*WORK REQUIRED:*
Would you find each line in the entries below with the string "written" and copy it?

Stored records

● ● ● ●

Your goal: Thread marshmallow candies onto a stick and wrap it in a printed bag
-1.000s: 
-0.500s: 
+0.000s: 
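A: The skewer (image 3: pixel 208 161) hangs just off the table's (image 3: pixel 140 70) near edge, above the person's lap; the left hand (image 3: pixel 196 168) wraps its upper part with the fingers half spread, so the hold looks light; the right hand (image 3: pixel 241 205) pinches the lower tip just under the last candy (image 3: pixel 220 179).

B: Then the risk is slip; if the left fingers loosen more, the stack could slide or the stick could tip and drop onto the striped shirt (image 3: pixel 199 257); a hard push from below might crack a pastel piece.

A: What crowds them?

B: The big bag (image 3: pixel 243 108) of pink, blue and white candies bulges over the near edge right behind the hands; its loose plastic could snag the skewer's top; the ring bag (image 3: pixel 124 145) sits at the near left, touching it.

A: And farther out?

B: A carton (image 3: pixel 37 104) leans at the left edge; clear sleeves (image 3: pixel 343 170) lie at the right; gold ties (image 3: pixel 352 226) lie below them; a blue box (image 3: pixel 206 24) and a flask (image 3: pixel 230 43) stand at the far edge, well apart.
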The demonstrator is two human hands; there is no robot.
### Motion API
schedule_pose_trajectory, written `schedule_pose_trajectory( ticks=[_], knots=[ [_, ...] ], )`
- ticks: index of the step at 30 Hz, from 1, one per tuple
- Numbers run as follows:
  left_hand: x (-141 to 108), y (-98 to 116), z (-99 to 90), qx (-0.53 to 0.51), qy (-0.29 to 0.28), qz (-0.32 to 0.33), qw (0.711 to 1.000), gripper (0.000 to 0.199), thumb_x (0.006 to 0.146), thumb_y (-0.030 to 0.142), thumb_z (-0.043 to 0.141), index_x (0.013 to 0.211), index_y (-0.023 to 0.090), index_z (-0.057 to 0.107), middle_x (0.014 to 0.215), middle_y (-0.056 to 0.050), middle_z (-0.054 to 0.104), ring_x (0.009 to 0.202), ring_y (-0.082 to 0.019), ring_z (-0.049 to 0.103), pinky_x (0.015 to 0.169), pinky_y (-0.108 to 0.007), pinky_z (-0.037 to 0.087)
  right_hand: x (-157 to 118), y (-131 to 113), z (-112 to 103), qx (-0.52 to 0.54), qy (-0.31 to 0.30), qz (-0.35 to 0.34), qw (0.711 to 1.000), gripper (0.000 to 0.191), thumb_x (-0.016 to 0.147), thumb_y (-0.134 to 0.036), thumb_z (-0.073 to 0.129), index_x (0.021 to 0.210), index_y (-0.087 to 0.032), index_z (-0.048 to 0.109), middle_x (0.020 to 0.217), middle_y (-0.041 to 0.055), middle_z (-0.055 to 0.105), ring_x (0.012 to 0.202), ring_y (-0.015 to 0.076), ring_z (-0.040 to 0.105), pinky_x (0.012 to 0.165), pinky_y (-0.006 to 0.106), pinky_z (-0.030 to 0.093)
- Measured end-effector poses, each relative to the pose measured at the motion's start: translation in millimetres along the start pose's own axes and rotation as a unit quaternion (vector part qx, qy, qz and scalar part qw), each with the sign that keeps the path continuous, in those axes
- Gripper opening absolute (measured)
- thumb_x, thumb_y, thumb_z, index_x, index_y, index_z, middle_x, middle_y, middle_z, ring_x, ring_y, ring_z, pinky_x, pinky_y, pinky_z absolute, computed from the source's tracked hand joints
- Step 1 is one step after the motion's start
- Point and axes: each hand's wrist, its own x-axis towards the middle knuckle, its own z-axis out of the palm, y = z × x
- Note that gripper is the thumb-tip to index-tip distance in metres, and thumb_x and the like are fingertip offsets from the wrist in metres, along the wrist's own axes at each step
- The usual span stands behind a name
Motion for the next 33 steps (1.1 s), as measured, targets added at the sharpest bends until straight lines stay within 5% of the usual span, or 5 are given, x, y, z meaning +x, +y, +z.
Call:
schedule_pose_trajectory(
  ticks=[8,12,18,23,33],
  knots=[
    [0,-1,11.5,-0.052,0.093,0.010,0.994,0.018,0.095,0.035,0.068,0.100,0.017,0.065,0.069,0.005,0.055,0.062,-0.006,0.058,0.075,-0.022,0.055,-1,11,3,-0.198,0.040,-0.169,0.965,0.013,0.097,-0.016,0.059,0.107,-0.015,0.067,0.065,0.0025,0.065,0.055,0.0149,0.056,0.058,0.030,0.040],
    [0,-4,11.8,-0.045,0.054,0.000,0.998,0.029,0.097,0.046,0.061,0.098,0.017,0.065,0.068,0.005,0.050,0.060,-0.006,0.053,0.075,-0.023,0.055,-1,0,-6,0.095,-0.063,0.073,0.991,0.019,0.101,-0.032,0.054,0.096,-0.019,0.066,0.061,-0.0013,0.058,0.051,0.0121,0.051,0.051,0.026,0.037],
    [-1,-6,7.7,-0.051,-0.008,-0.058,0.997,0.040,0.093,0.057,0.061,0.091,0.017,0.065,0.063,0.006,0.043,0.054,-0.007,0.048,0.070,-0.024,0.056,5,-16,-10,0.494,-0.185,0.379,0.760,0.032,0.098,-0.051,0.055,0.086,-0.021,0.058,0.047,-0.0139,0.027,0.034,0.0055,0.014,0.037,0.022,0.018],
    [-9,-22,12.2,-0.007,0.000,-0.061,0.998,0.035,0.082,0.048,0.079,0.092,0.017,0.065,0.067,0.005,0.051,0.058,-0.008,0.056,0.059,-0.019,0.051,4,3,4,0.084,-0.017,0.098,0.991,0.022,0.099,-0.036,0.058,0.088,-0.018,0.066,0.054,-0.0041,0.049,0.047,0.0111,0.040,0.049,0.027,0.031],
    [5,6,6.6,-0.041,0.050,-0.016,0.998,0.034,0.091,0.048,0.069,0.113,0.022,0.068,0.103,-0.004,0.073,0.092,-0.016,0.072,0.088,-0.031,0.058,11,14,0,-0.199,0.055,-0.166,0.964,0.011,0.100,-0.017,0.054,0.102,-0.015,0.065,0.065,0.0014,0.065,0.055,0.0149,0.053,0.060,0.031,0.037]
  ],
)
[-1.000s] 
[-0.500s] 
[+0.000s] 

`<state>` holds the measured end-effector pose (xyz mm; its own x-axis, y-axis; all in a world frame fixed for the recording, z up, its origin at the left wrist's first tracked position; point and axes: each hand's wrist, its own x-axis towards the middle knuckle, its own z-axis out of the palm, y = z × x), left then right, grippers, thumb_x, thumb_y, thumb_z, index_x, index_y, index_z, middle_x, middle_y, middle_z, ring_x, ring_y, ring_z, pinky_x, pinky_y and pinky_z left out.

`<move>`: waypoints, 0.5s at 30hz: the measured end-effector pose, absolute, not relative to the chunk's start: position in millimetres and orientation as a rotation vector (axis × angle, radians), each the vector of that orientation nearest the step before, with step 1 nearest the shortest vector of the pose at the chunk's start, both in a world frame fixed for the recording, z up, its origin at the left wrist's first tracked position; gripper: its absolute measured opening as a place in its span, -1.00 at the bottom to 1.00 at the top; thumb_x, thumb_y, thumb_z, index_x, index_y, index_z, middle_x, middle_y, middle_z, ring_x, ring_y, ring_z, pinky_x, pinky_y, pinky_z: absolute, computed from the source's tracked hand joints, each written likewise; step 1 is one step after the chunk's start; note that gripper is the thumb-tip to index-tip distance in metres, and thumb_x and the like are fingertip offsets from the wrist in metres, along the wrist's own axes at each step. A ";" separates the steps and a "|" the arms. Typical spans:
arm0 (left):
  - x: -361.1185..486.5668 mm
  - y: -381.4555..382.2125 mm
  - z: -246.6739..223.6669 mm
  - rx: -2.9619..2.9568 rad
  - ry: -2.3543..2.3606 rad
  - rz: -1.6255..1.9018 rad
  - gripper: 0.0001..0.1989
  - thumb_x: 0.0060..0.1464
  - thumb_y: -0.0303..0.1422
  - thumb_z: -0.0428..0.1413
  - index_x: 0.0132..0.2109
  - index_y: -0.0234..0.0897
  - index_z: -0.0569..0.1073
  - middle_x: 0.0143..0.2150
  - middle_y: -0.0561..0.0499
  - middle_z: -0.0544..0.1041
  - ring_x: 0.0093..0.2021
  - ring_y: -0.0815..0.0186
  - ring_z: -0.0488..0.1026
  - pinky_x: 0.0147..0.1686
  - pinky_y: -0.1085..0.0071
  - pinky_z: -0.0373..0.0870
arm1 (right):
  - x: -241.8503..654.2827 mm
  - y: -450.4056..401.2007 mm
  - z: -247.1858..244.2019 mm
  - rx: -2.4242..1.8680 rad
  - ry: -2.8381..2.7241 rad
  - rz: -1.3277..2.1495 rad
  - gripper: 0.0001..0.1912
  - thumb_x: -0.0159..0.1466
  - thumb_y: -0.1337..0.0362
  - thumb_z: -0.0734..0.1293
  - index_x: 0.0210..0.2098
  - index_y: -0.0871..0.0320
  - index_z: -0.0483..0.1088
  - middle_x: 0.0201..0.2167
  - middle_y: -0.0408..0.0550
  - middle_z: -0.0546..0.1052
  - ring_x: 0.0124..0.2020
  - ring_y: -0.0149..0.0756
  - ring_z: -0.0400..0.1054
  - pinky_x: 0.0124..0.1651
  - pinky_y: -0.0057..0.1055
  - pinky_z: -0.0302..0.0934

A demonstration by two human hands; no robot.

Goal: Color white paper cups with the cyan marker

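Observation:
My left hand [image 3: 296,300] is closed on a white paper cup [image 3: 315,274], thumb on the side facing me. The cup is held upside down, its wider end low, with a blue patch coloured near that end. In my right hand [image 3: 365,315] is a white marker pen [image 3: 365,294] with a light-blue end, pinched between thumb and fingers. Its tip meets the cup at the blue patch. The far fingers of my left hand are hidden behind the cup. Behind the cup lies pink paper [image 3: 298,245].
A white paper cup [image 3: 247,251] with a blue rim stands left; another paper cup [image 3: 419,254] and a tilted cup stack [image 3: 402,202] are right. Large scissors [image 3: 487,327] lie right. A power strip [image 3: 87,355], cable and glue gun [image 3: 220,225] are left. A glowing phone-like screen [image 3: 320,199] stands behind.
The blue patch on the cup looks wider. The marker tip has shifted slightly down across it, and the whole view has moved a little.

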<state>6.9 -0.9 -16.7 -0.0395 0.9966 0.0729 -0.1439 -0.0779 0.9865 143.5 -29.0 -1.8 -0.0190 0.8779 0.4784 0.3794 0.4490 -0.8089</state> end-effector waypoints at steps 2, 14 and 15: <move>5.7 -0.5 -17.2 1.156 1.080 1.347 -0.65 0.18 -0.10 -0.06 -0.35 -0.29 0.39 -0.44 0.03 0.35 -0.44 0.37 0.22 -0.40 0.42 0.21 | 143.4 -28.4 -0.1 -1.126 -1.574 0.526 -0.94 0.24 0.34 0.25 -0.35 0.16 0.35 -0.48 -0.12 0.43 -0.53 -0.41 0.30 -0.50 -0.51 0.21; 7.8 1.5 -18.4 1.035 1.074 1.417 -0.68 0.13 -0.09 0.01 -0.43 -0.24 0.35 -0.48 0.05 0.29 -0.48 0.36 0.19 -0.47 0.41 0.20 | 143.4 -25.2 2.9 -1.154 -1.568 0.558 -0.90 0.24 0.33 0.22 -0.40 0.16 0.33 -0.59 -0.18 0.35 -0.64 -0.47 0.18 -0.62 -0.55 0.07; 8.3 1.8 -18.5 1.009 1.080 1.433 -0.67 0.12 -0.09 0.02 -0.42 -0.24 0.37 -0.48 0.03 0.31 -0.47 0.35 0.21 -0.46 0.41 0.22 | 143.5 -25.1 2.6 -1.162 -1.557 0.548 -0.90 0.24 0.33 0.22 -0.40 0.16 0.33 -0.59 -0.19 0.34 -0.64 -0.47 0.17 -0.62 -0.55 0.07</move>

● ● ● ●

*PROBLEM SOLUTION:*
schedule_pose_trajectory, written `schedule_pose_trajectory( ticks=[_], knots=[ [_, ...] ], )`
`<move>`: waypoints, 0.5s at 30hz: the measured end-effector pose, absolute, not relative to the chunk's start: position in millimetres and orientation as a rotation vector (axis × angle, radians), each the vector of that orientation nearest the step before, with step 1 nearest the shortest vector of the pose at the chunk's start, both in a world frame fixed for the recording, z up, its origin at the left wrist's first tracked position; gripper: its absolute measured opening as a place in its span, -1.00 at the bottom to 1.00 at the top; thumb_x, thumb_y, thumb_z, index_x, index_y, index_z, middle_x, middle_y, middle_z, ring_x, ring_y, ring_z, pinky_x, pinky_y, pinky_z: absolute, computed from the source's tracked hand joints, each written likewise; step 1 is one step after the chunk's start; note that gripper is the thumb-tip to index-tip distance in metres, and thumb_x and the like are fingertip offsets from the wrist in metres, along the wrist's own axes at each step. A ";" separates the steps and a "|" the arms. Typical spans:

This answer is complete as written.